# Trying to move on



## Andante (Jan 26, 2009)

Hi all,

I am at the stage of trying to decide whether to accept our fate by deciding not to do another ICSI cycle (it would be our 4th)......I think that it is the most difficult decision that I have ever tried to make. I have had 3 ICSI cycles due to MF and one FET. Cycle 1 & 2 resulted in no fresh transfer...long story...had 3 blasts from first cycle but had to freeze due to complications. FET 2 blast BFN, 2nd ICSI none got to blasts (no transfer) 3rd ICSI changed clinic fab response 3 blasts still BFN in March this year. My problem is that I am 43 and the clinic have encouraged us to go again and we've also started going down the adoption route. I keep thinking maybe I should just do a closure cycle to get it out of the way as more than likely it's going to be a BFN and that will have the decision made with no regrets....The clinic is great and even their stats for my age are poor...so why pay 10K when one kind of knows the answer. The other thing is that my DH is very reluctant to go again and I don't want to cause anymore strain on our marriage as that is precious and it is something that I do have.

Does anyone have any good reading literature that may assist with such a decision? Any advice gratefully received.

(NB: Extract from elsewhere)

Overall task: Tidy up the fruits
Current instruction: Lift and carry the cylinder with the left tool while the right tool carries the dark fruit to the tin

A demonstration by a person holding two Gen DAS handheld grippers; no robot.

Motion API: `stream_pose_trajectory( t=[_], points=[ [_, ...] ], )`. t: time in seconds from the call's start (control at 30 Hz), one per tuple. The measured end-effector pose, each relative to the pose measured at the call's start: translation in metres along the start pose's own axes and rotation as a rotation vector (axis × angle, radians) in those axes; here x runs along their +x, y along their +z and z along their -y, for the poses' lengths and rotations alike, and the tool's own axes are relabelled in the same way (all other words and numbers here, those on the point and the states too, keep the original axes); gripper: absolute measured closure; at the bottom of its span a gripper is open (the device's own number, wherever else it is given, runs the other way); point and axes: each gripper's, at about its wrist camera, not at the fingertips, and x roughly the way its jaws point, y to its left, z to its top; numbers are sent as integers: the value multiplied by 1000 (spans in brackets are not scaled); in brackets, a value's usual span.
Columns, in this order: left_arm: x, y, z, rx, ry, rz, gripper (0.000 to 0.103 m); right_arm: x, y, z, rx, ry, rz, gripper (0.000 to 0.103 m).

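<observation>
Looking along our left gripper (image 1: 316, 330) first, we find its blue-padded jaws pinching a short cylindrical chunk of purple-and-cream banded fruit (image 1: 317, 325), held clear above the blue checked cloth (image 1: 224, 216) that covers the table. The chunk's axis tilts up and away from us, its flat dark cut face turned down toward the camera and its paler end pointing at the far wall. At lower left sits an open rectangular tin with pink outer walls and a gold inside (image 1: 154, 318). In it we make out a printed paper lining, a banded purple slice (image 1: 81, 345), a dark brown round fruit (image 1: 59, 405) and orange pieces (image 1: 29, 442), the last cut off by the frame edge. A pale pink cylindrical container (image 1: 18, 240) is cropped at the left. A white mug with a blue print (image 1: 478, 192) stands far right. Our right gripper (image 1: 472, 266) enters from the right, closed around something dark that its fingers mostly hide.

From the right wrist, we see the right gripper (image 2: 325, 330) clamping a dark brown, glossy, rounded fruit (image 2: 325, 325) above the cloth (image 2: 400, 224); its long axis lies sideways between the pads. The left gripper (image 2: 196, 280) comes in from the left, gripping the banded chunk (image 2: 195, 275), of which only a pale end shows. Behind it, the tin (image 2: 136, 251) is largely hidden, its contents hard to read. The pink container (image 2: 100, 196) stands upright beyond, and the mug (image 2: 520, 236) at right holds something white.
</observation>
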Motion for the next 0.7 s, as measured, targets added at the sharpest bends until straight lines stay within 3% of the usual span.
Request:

To all my cycling friends from the ARGC who may read this....yep!!! I still haven't made a decision and my anxiety levels are rising ++++ as a result.

Mozart


----------



## Debs (Mar 22, 2002)

Hi Mozart,

I have moved your post into here as it may help you with your decision   

The ladies on here may be able to help you more with your thoughts about continuing tx and I know personally if there was still a chance for me then thats the option I feel I would have to take  so that I didnt have any regrets or what ifs going on in my head.

I wish you luck with your decision and whatever route you take I hope that you find happiness.

Love

Debs xxx


----------



## lily17 (Sep 25, 2008)

Hi Mozart


Its soooooooo difficult.
If money were no option you would of course try again- we all would. There is a chance you may be successful, its like winning the lottery, some one wins every week!!, but you know when you buy the ticket, chances are it wont happen.....but that tantelizing chance that you maybe the lucky one urges you on.......
My advice is if you can afford to do it, try again. Stats arent great for 43, but stats arent always definitive!.....If you get BFN...have you thought about trying Donor IVF...( I think you said MF) donor IUI can be done with little waits.....Its something your partner may not want to face, but it would mean you could carry a baby yourself and bring it into the world together?....men sometimes have problems with Donor stuff, so its not for everyone.
I only tried twice at 43, and I wishI had done another cycle with my own eggs before moving onto donor eggs. Im now 45- and still no baby ( various mishaps not all related to having IVF!)
I personally know a 2 ladies of 44 who have recently given birth to their own babies after falling pregnant naturally, so it does happen!
Also nearly all the ladies at  the clinic I have been to have fallen pregnant it does happen for lots of couples, and one thing is for sure, if you give up without a good run at it....you are certain to fail!!!
Also I noticed you said 10k...where on earth have you been treated I thought most cycles of IVF in the UK were around £4500 , Im sure if you shop around you can get treated at a more cost effective rate ( may have to travel a bit though!)
Hope Ive given you some food for thought and not made you any more confused!!


Lily xx


----------



## cernon (Jun 29, 2010)

Hi Mozart,

I'm so in the same boat as you, same age as well,  and just cant make a decision!! I still have hope and dont feel able to give up on it, DH says its because I want it to happen so much that I believe it can still happen whilst he looks at the stats.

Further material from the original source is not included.